Отдельные крестьянские вспышки в связи с «чрезвычайными мерами» на хлебозаготовках осени 1929 года перерастают в грозные тучи крестьянских бунтов по всей стране ― в Центральной России, на Урале, в Сибири, в Туркестане, на Кавказе… Происходит второе издание крестьянской революции 1905 года, но без поддержки рабочих города, при молчании интеллигенции, при безучастности внешнего мира… Мужики с вилами бросаются на первые, для них еще диковинные, советские танки (первое «боевое крещение» советские танки получают в войне против собственного народа), женщины ― на штыки чекистов, дети истерически плачут на телах умерщвленных родителей, а танки, пушки, пулеметы и штыки безжалостно и с какой–то жуткой планомерностью «коллективизируют» одних, ликвидируют других».
Как только большевики занялись любимым делом, по беды последовали за победами, аж голова закружилась от успехов. Чуть больше года прошло, и половина крестьян (более 10 миллионов семей) записалась в колхозы:
«Мы перевыполнили пятилетний план коллективизации более чем вдвое».
Пейзанам настолько соблазнительно разъяснили преимущества колхозного строя, что в колхозы повалили
«не отдельными группами, как это имело место раньше, а целыми селами, волостями и районами, даже округами».
Тех, кто не желал объединяться в крупные хозяйства, пусть и самых беспорточных, в соответствии с установившейся систематикой зачисляли в подкласс «подкулачников».
Писатель Михаил Шолохов в личном письме Сталину описывал процесс сдачи хлеба колхозами одного отдельно взятого Вешенского района Северо–Кавказского края:
«Так как падающая кривая поступления хлеба к сроку не обеспечивала выполнения плана к сроку, крайком направил в Вешенский район особого уполномоченного т. Овчинникова (того самого, который некогда приезжал устанавливать «дополнительную» урожайность). Овчинников громит районное руководство и, постукивая по кобуре нагана, дает следующую установку: «Хлеб надо взять любой ценой! Будем давить так, что кровь брызнет! Дров наломать, но хлеб взять!»…

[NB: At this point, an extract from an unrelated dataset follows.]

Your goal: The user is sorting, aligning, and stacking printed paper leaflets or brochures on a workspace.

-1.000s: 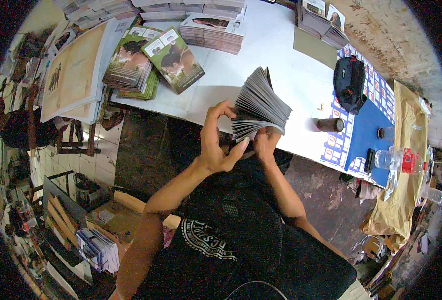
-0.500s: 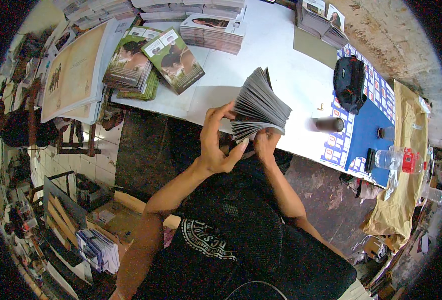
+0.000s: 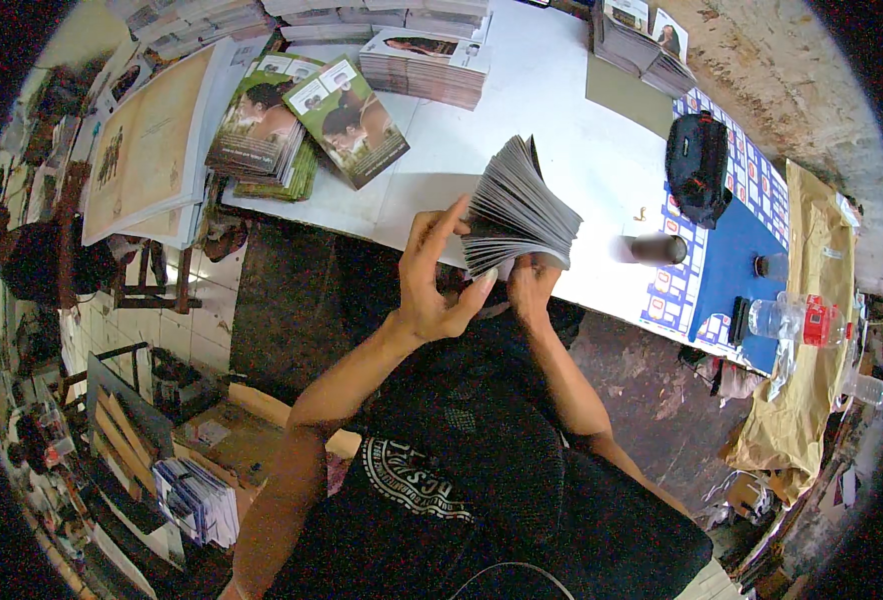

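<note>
A thick fanned stack of leaflets is raised over the table's near edge, its grey-white edges spread toward me. My right hand grips the stack from below, at its lower right; some of its fingers are hidden behind the sheets. My left hand is at the stack's left side, fingers spread and thumb apart. Its thumb tip touches or nearly touches the lowest sheets, and its fingertips are close to the upper left edge.
Green-covered booklets lie at the table's left, near a stack of booklets. Large printed sheets overhang the left corner. Toward the right are a black pouch, a dark cylindrical object, a plastic bottle and brown paper.
My left hand has shifted slightly, its thumb moving up a little. The gap between the lower sheets and the rest of the fan has narrowed. My right hand stays in place.
</note>
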### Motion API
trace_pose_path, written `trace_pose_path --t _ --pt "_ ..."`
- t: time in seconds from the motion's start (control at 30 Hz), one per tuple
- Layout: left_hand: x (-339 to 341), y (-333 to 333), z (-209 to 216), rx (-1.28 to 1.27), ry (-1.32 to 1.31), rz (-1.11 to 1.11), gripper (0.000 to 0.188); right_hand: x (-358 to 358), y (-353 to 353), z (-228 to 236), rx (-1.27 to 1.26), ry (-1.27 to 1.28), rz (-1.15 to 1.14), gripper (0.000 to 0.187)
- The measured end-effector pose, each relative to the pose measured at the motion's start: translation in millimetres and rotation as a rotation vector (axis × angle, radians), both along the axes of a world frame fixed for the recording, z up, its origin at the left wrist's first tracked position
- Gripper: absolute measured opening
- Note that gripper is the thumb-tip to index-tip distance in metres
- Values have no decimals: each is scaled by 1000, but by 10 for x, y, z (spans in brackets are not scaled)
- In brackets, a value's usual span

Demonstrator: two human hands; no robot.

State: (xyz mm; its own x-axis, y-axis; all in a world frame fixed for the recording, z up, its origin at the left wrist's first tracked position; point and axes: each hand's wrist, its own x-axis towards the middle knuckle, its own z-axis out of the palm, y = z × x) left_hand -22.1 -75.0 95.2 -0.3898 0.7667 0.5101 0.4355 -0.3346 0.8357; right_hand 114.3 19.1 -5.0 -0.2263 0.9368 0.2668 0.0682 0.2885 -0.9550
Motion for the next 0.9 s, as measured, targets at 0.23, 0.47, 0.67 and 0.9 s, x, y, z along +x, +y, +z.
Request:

И начали по району с великим усердием «ломать дрова» и брать хлеб «любой ценой». К приезду вновь назначенного секретаря РК Кузнецова и председателя РИКа Королева по району уже имелись плоды овчинниковского внушения:
1) В Плешаковском колхозе два уполномоченных РК, Белов и другой товарищ, фамилия которого мне неизвестна, допытывались у колхозников, где зарыт хлеб, впервые применили впоследствии распространившийся по району метод «допроса с пристрастием». В полночь вызывали в комсод, по одному колхозников, сначала допрашивали, угрожая пытками, а потом применяли пытки: между пальцев клали карандаши и ломали суставы, а затем надевали на шею веревочную петлю и вели к проруби в Дону топить.